> [Dataset content]:
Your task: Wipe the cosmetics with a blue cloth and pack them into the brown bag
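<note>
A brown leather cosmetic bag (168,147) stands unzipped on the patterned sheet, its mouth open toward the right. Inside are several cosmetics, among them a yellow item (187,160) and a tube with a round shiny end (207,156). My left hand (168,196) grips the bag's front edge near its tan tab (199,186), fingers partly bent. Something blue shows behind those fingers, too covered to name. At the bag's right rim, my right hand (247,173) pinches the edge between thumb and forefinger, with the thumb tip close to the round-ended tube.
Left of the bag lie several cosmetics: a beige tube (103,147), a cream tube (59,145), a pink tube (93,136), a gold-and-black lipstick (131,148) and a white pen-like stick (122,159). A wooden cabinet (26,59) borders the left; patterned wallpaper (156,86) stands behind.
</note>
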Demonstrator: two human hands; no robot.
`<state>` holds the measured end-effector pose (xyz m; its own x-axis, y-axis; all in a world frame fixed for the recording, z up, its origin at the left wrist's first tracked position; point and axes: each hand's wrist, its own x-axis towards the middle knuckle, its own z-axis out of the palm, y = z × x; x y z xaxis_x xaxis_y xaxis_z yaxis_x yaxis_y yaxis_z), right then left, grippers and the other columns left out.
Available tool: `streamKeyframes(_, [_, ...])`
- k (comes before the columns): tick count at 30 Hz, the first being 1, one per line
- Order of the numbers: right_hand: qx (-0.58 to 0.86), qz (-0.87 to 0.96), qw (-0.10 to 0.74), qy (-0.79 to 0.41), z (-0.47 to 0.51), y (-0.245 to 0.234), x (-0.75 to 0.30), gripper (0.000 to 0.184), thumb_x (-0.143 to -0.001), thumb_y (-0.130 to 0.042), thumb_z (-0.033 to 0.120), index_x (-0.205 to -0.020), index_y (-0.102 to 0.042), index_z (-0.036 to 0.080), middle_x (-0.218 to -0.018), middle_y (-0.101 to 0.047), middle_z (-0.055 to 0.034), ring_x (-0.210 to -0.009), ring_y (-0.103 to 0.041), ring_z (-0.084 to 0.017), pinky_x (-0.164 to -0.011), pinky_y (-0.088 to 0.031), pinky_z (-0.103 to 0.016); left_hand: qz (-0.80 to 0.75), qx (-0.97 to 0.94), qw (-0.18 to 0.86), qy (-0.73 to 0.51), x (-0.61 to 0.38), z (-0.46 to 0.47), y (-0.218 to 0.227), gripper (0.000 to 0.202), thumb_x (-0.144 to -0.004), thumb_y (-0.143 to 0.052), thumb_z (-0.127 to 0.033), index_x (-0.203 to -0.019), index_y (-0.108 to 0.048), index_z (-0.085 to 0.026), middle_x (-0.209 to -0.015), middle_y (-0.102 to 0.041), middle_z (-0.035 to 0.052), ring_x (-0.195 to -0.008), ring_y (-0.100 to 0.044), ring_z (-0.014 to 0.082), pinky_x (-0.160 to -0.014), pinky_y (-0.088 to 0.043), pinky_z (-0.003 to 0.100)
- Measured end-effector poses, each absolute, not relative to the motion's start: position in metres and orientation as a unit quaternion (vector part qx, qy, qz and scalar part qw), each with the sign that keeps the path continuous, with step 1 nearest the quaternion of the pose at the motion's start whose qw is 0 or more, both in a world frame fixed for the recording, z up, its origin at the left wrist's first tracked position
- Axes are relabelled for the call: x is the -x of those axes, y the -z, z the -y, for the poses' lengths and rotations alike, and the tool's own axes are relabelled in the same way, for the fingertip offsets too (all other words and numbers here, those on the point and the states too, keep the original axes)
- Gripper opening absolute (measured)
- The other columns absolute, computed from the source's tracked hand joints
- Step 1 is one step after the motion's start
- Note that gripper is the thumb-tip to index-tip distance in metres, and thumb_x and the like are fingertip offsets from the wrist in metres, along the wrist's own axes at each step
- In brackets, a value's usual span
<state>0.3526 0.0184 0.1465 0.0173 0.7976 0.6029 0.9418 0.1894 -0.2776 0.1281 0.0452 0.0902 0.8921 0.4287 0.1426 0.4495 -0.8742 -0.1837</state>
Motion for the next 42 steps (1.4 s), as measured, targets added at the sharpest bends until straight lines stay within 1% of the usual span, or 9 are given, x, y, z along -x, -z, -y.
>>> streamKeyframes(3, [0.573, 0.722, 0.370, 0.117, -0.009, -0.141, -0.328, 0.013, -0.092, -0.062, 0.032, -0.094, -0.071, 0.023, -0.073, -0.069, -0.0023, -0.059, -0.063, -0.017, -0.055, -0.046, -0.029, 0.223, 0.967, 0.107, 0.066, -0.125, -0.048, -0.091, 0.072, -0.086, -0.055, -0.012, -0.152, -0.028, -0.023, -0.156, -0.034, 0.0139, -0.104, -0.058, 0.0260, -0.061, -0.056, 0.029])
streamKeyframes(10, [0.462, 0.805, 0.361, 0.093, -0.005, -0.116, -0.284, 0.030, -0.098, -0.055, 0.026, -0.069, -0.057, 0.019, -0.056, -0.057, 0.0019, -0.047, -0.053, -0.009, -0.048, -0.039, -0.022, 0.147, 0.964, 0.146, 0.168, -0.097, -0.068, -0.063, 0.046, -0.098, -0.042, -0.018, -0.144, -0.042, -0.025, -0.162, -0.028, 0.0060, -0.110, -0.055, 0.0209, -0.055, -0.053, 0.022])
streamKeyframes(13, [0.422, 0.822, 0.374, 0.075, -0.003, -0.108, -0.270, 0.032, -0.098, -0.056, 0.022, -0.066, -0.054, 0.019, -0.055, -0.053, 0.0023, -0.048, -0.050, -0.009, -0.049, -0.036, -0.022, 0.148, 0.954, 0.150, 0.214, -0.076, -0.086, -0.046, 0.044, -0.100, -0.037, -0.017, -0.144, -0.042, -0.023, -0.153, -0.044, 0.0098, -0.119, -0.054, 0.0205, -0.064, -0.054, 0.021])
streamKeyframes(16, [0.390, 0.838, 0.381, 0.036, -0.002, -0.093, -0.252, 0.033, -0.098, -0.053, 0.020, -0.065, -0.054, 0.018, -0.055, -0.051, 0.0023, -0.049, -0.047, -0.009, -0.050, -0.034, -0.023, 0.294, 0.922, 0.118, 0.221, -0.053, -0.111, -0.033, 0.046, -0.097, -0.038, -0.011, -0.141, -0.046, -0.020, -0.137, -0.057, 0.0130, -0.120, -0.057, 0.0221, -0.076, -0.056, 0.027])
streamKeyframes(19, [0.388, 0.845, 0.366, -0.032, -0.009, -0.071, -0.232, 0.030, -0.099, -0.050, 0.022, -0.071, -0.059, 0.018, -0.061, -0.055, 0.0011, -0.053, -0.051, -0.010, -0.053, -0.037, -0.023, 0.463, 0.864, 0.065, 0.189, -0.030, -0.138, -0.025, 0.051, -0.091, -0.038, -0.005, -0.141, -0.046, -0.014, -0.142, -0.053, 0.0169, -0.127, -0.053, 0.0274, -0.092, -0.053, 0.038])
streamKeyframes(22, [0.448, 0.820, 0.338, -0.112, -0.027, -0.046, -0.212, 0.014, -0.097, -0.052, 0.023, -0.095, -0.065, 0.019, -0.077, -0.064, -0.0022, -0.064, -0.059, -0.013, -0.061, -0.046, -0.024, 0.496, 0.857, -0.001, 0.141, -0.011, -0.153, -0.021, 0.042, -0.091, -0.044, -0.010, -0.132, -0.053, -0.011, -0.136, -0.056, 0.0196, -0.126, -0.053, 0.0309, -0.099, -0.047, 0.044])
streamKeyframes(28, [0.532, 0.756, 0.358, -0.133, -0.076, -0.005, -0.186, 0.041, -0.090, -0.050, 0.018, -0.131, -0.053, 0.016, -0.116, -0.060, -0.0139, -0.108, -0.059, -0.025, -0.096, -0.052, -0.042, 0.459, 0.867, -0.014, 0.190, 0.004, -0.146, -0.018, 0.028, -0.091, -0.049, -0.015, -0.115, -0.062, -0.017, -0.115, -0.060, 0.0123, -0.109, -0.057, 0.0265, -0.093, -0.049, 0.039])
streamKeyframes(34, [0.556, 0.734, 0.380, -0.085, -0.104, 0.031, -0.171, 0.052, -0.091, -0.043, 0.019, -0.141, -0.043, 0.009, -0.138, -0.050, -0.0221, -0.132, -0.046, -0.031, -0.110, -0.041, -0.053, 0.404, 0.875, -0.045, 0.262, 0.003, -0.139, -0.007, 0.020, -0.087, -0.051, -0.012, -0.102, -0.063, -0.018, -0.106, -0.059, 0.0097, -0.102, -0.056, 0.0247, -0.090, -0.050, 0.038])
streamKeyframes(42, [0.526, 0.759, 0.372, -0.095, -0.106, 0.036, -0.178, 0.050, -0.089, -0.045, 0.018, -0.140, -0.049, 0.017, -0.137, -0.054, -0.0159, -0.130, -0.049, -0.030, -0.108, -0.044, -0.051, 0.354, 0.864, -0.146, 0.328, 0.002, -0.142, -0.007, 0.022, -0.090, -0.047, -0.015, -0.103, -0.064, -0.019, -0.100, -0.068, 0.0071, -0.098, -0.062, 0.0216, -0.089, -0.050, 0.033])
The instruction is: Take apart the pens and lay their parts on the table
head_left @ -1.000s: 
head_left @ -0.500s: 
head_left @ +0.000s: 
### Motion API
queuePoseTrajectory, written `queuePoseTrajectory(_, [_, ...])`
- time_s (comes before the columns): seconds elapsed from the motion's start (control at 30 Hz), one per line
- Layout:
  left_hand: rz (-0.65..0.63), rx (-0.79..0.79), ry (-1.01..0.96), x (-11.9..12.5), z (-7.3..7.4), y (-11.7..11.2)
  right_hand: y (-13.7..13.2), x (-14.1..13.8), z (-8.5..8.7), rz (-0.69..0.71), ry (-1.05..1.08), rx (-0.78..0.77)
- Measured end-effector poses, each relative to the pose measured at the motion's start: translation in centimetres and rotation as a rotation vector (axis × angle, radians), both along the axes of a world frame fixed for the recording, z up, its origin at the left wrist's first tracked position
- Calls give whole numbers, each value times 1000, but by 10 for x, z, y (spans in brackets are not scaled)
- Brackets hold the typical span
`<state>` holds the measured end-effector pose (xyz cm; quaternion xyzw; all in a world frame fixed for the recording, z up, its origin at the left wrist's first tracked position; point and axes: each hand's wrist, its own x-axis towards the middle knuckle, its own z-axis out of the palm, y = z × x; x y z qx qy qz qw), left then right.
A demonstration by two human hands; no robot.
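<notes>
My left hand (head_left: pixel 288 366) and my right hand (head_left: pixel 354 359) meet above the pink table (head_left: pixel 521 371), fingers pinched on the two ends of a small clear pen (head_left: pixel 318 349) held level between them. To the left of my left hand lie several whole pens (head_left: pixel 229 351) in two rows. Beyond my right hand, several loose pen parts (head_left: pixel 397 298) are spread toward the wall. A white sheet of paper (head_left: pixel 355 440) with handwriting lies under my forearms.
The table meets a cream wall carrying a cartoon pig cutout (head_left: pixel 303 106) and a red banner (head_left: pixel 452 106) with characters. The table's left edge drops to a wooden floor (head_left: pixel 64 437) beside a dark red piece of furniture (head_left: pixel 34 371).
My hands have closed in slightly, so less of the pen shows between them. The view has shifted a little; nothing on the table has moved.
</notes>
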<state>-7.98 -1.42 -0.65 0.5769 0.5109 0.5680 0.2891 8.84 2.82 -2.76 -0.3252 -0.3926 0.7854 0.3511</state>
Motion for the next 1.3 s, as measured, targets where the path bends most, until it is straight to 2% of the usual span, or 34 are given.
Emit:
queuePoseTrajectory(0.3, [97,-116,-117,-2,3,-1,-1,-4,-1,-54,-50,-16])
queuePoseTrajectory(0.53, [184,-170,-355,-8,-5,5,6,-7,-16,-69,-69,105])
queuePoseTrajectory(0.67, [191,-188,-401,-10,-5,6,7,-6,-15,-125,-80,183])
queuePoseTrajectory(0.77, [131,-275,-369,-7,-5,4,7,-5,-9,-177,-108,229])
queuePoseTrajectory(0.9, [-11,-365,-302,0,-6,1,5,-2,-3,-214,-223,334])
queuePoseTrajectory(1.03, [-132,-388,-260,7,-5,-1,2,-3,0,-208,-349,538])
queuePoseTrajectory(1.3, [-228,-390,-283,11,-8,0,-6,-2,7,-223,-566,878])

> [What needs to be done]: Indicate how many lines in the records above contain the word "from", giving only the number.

> [Problem solution]: 3